Indexing Words by page, paragraph, line

User avatar
ChrisGreaves
PlutoniumLounger
Posts: 15626
Joined: 24 Jan 2010, 23:23
Location: brings.slot.perky

Indexing Words by page, paragraph, line

Post by ChrisGreaves »

The attached ZIP file contains a Word document with some simple VBA code, plus two screen snapshots.
The goal was to produce a laid-out index of every word in a document, excepting for a list of prohibited words and excepting words below a specified length.
The report is placed in a new document with each word listed, its Count of occurences, and its occurrence as Page Number (within the document), Paragraph Number (within the document) and Line Number (within the page).
The output is sorted in Order of First Appearance within the document.
The report is in tab-delimited format to allow a plain convert-text-to-table operation.
If I were counting this as a favour to The Lounge(s) the score would read something like: Lions 23, Christians 4,567.
You do not have the required permissions to view the files attached to this post.
There's nothing heavier than an empty water bottle

User avatar
HansV
Administrator
Posts: 78493
Joined: 16 Jan 2010, 00:14
Status: Microsoft MVP
Location: Wageningen, The Netherlands

Re: Indexing Words by page, paragraph, line

Post by HansV »

Thanks - it works well.

Just a few remarks:
  • It's cute to see the code work its way through the source document, but for "production" purposes it might be better to set Application.ScreenUpdating to False before processing the document, and to True again afterwards.
  • Text comparison is case sensitive, so for example "mine", "Mine" and "MINE" end up as different entries. In my humble opinion, it would be better to convert everything to lower case, or to provide an extra parameter to specify case (in)sensitivity.
  • It would also be nice to have an option to sort the words alphabetically, but I realize that would be more work, and it's not crucial.
Best wishes,
Hans

User avatar
ChrisGreaves
PlutoniumLounger
Posts: 15626
Joined: 24 Jan 2010, 23:23
Location: brings.slot.perky

Re: Indexing Words by page, paragraph, line

Post by ChrisGreaves »

HansV wrote:
  • set Application.ScreenUpdating to False
  • Text comparison is case sensitive,
  • sort the words alphabetically,
True, true and true.
And THANKS!

I ran this up early this morning for a friend - it's more a proof-of-concept than anything else.
It has none of my usual bells and whistles, and mirabile dictu it does NOT make use of my utility library UW.dot.

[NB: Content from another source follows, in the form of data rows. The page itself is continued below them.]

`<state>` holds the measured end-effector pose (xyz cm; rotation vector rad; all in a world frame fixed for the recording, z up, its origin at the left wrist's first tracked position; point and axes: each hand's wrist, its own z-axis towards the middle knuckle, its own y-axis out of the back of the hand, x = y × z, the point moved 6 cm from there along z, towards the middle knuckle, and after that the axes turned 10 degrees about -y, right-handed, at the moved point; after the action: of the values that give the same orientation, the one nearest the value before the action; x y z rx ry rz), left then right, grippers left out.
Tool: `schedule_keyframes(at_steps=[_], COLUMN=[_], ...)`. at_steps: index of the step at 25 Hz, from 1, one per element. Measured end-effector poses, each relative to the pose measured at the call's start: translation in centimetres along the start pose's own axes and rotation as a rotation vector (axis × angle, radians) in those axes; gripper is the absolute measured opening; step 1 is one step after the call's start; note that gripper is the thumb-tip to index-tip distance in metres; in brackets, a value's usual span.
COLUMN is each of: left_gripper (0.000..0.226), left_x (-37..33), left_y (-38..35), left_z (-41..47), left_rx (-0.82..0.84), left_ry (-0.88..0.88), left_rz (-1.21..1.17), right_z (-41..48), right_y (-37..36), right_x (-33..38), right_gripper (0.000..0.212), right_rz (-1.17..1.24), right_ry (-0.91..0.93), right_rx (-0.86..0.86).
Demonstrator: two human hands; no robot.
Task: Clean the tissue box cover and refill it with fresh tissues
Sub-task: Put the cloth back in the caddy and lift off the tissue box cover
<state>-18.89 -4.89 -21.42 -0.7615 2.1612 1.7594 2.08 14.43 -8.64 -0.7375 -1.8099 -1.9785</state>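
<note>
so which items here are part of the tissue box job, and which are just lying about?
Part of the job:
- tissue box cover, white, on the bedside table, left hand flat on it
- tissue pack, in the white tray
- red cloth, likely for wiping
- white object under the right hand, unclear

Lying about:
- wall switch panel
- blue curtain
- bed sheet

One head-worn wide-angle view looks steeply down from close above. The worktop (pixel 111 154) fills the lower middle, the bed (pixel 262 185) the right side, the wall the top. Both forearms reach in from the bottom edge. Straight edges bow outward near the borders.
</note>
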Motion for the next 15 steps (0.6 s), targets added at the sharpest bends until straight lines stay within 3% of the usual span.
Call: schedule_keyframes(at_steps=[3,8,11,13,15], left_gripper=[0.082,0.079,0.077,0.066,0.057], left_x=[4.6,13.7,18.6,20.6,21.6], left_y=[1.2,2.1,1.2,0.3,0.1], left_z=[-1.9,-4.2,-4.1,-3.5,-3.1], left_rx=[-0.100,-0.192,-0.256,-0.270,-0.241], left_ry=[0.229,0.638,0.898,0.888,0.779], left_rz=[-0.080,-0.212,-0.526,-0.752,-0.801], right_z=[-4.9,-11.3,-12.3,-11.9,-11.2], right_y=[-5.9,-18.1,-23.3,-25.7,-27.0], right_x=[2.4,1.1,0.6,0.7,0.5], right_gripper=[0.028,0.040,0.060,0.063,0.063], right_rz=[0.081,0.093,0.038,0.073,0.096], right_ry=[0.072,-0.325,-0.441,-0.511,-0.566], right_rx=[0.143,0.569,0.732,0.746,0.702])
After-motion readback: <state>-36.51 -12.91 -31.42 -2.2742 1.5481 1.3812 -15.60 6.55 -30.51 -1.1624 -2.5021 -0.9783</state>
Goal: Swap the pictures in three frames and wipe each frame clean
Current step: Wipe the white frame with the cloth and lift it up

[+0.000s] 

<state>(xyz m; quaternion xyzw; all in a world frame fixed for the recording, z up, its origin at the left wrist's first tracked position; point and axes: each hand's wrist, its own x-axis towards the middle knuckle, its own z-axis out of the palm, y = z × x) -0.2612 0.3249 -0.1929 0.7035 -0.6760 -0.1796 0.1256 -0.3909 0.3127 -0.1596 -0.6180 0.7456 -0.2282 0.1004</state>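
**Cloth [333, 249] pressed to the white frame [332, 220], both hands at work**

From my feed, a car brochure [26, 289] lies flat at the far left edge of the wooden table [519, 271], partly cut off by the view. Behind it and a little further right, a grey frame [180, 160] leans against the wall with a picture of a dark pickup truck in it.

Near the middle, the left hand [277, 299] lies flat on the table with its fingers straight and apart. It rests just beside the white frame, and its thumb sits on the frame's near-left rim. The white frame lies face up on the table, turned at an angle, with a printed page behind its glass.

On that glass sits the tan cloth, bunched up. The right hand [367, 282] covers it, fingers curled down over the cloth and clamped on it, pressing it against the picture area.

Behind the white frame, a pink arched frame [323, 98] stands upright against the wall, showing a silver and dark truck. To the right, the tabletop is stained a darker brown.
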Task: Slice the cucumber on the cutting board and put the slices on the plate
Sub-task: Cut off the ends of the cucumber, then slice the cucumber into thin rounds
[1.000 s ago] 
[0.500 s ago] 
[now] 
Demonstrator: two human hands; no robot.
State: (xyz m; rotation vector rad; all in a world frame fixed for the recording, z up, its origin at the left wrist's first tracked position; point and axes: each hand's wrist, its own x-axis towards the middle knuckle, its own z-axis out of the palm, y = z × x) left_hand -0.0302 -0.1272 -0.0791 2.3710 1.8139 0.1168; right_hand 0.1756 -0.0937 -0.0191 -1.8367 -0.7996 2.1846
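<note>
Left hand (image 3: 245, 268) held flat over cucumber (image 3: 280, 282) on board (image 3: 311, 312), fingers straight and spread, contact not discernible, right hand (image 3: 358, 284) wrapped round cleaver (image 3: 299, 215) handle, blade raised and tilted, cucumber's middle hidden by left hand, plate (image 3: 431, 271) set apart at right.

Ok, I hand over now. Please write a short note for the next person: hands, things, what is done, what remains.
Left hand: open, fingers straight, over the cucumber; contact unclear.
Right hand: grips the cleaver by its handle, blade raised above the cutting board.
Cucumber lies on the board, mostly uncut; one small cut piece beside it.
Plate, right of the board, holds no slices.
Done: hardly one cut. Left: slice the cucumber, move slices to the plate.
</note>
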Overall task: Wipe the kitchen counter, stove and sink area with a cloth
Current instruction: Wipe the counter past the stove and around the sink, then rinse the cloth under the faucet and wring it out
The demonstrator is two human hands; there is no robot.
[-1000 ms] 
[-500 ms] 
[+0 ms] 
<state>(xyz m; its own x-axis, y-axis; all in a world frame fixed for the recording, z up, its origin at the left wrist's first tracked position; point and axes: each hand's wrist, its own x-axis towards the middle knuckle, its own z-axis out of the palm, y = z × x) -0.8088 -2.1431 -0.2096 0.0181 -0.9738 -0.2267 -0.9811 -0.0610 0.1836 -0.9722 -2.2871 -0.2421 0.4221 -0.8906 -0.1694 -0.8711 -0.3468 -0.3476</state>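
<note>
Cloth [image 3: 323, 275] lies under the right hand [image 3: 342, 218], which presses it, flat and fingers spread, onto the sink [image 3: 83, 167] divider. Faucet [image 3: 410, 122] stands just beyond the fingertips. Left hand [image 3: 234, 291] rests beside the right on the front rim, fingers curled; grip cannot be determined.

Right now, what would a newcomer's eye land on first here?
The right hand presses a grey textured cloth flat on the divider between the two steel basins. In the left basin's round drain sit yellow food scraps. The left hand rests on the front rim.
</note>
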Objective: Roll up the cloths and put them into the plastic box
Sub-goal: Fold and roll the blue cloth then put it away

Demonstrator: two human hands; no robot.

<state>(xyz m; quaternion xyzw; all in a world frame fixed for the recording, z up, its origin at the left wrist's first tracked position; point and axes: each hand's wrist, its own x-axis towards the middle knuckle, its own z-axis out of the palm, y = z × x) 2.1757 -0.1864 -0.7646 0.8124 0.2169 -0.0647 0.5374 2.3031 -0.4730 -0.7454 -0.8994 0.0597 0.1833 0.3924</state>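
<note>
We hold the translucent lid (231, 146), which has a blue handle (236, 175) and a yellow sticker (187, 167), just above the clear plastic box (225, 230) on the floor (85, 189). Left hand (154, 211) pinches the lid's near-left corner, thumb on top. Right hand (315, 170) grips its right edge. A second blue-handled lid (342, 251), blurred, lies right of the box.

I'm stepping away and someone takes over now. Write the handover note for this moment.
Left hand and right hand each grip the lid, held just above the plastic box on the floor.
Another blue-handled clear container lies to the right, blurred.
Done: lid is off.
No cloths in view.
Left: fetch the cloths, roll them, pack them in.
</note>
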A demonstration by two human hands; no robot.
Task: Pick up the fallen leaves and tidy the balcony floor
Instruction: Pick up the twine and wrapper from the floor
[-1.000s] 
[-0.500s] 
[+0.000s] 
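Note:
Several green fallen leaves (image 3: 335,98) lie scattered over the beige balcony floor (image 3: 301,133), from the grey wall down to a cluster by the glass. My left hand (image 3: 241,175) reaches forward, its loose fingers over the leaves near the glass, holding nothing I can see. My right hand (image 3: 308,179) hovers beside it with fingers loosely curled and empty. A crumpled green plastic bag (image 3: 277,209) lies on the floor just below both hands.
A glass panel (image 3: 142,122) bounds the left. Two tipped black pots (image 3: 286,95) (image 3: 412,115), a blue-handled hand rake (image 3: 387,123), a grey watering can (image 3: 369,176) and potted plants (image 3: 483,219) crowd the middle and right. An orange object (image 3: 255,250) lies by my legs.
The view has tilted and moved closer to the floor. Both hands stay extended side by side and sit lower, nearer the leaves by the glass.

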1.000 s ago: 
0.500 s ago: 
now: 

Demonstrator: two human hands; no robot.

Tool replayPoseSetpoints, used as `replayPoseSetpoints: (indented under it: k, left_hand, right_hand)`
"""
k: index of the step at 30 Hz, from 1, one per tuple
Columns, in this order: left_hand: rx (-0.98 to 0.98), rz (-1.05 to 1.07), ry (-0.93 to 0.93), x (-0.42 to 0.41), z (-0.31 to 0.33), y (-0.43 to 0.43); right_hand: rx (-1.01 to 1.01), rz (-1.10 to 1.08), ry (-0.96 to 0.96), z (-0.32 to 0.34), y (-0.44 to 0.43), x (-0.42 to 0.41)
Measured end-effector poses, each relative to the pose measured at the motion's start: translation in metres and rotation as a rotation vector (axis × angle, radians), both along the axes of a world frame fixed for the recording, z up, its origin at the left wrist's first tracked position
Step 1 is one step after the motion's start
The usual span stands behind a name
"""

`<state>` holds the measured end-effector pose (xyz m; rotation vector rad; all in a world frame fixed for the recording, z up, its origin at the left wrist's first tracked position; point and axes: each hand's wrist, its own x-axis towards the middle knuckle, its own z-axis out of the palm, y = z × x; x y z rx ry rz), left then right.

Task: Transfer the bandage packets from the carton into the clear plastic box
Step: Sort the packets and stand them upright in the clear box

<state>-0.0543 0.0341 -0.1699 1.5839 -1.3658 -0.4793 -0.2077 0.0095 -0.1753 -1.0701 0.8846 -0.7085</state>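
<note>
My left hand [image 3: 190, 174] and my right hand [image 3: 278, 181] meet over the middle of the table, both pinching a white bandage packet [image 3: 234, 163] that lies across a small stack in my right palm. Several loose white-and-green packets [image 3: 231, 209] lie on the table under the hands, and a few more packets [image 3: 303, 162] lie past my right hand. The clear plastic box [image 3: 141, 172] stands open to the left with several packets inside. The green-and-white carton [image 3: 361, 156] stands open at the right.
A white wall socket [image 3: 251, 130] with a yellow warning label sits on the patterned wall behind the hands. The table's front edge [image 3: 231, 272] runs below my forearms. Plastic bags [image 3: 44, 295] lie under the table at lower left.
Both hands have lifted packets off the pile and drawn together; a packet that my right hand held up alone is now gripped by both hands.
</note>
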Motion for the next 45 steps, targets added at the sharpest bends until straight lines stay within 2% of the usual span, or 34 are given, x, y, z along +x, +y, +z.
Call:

I certainly prefer Range over Selection, but this being a P-O-C I wanted the user to see das blinken lights. Also a developer can step through the code and see how it works, for now.

I usually have an INI file with an associated GUI form (supported by UW.dot) where the user can set options such as case-sensitivity, word-length, prohibited words and so on. Again, for this P-O-C not essential.

Sorting is not so hard. I use the original QSort algorithm I stole borrowed in 1997; I usually create an auxiliary string array with the key (each word) and a string-formatted version of its index in the Type array, sort the auxiliary string array, and then rebuild the Type array in asc/descending sequence (there's that INI/GUI again!). It is a straightforward matter then to sort by word, page or paragraph.

Anyway, all perfectly valid points.
I'm not even sure if we have a line-of-page thread on Eileen's lounge.
Yet! (grin!)

P.S. I had to use a fine-toothed saw to trim the ZIP to 100K; first time I've been so close that a pixel made itself known ...
There's nothing heavier than an empty water bottle

User avatar
HansV
Administrator
Posts: 78493
Joined: 16 Jan 2010, 00:14
Status: Microsoft MVP
Location: Wageningen, The Netherlands

Re: Indexing Words by page, paragraph, line

Post by HansV »

ChrisGreaves wrote:P.S. I had to use a fine-toothed saw to trim the ZIP to 100K; first time I've been so close that a pixel made itself known ...
100 KB was the size limit for attachments in Woody's Lounge before it moved to different software. Here in Eileen's Lounge, the size limit is 256 KB.
Best wishes,
Hans

User avatar
ChrisGreaves
PlutoniumLounger
Posts: 15626
Joined: 24 Jan 2010, 23:23
Location: brings.slot.perky

Re: Indexing Words by page, paragraph, line

Post by ChrisGreaves »

HansV wrote:Here in Eileen's Lounge, the size limit is 256 KB.
Correct. My old eyes ...
I just re-zipped the original and it looks like 272Kb. I must have seen the "over-limit" messages and reverted to a mental state of 100K limit.
There's nothing heavier than an empty water bottle